Exercise description - Write down exactly the lines of the listing below, beginning with the one containing "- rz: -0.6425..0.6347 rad" and closing with the final line.

Information shown -
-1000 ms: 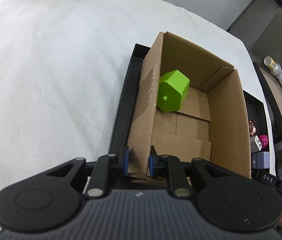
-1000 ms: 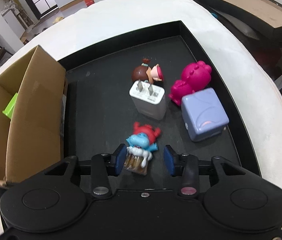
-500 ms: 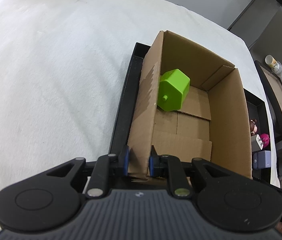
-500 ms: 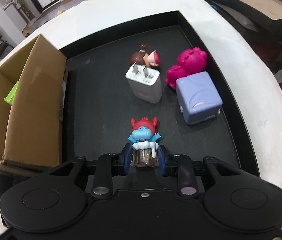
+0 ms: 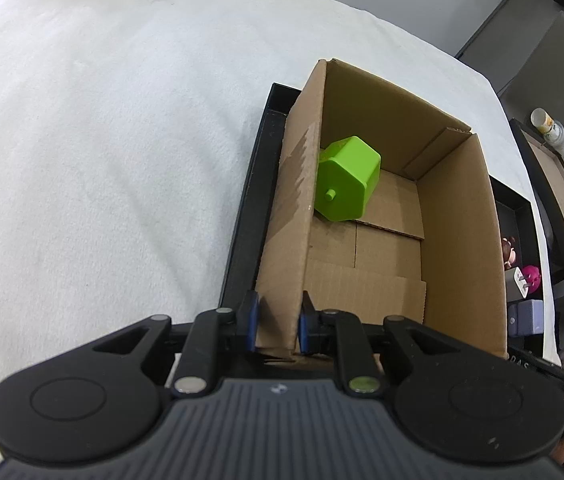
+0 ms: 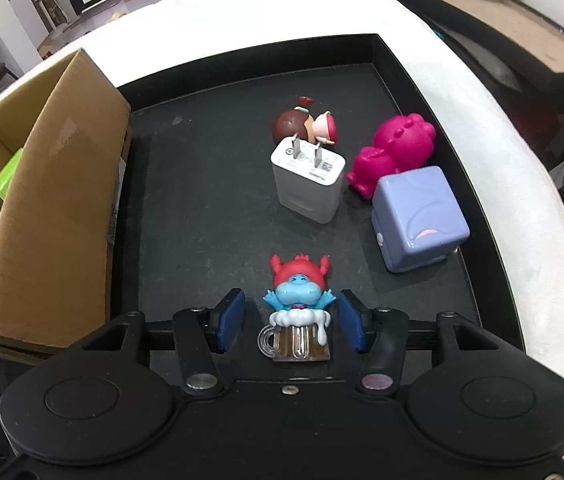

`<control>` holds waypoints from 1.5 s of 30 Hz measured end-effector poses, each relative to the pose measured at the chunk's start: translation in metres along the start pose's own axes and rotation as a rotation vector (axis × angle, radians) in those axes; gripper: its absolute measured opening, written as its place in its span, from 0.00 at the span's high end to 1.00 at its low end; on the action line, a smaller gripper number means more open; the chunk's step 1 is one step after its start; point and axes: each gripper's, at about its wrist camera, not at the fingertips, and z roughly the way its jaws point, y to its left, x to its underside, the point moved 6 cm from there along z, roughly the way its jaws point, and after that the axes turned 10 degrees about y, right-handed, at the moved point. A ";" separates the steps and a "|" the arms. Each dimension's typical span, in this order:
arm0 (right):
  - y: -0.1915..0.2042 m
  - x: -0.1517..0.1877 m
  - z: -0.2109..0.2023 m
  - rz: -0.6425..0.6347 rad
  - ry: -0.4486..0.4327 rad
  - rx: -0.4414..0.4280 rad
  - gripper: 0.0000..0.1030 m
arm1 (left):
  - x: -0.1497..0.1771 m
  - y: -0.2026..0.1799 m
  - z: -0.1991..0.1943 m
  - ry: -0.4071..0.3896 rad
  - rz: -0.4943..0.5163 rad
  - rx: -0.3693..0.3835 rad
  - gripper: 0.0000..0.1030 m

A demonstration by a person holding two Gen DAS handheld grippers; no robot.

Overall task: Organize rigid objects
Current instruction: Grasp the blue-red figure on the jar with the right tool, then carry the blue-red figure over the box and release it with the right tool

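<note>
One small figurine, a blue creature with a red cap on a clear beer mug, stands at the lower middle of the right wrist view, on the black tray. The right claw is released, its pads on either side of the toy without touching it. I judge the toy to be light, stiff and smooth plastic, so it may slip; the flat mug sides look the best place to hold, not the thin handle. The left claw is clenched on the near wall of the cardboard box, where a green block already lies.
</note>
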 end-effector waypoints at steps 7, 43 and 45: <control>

Task output -
  - rz: -0.6425..0.6347 rad
  - ry: -0.4486..0.4327 rad
  - rx: -0.4414..0.4280 rad
  - gripper: 0.0000..0.1030 m
arm1 (left):
  - x: -0.1497..0.1771 m
  - y: -0.2026..0.1799 m
  - z: -0.1991..0.1943 m
  - ry: -0.4071..0.3896 rad
  - rz: -0.4943..0.5163 rad
  - rx: -0.3693..0.3835 rad
  - gripper: 0.0000..0.1030 m

A demonstration by a person holding two Gen DAS handheld grippers; no robot.

Overall task: Organize rigid objects
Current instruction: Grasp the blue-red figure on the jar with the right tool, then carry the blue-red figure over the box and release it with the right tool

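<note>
One small figurine, a blue creature with a red cap on a clear beer mug, stands at the lower middle of the right wrist view, on the black tray. The right claw is released, its pads on either side of the toy without touching it. I judge the toy to be light, stiff and smooth plastic, so it may slip; the flat mug sides look the best place to hold, not the thin handle. The left claw is clenched on the near wall of the cardboard box, where a green block already lies.
</note>
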 end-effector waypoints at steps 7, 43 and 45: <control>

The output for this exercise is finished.